Required action: What lines of the data include the string "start"? Copy them all.

↓

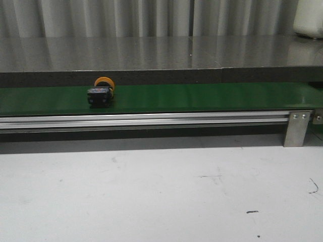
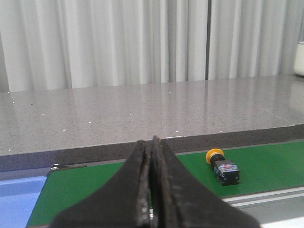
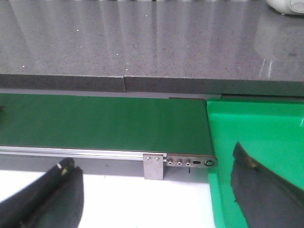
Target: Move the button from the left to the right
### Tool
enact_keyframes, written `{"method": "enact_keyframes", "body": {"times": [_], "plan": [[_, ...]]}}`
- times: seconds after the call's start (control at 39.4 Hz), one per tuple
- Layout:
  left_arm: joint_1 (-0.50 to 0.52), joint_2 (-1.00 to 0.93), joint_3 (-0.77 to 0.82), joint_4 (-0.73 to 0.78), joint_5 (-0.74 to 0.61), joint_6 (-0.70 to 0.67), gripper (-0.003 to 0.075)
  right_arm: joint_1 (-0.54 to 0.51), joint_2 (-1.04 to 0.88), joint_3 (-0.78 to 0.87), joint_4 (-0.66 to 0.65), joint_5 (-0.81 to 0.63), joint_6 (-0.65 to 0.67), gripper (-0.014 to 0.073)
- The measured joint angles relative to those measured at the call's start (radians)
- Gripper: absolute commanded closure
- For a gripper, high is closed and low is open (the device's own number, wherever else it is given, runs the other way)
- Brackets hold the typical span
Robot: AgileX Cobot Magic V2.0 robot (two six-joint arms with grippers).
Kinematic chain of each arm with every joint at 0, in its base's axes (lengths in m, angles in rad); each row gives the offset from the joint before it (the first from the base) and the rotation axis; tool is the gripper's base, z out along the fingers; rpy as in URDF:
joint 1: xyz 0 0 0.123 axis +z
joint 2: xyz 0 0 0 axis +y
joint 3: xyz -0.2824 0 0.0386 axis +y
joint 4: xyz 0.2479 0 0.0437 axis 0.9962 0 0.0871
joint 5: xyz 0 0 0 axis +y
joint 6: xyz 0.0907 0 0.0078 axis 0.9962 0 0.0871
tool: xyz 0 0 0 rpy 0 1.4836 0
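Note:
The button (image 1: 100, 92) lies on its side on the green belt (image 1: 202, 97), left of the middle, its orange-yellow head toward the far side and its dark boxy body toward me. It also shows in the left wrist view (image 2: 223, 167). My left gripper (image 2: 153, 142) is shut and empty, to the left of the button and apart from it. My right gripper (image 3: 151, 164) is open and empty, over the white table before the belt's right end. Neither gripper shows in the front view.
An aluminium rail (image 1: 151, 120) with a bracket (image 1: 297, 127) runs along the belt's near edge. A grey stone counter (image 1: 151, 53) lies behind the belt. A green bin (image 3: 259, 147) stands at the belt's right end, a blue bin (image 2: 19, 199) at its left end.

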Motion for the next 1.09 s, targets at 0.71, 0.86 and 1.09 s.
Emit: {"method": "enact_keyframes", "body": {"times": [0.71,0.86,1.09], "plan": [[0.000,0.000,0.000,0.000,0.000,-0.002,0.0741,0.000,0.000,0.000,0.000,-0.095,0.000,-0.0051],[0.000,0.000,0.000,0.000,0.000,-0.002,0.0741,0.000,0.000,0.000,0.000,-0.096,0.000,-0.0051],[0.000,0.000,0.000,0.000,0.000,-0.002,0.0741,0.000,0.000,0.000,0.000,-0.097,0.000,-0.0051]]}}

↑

Answer for this exercise:
- times: seconds after the call's start (control at 39.4 Hz), one per tuple
- The measured joint angles relative to those measured at the call's start (radians)

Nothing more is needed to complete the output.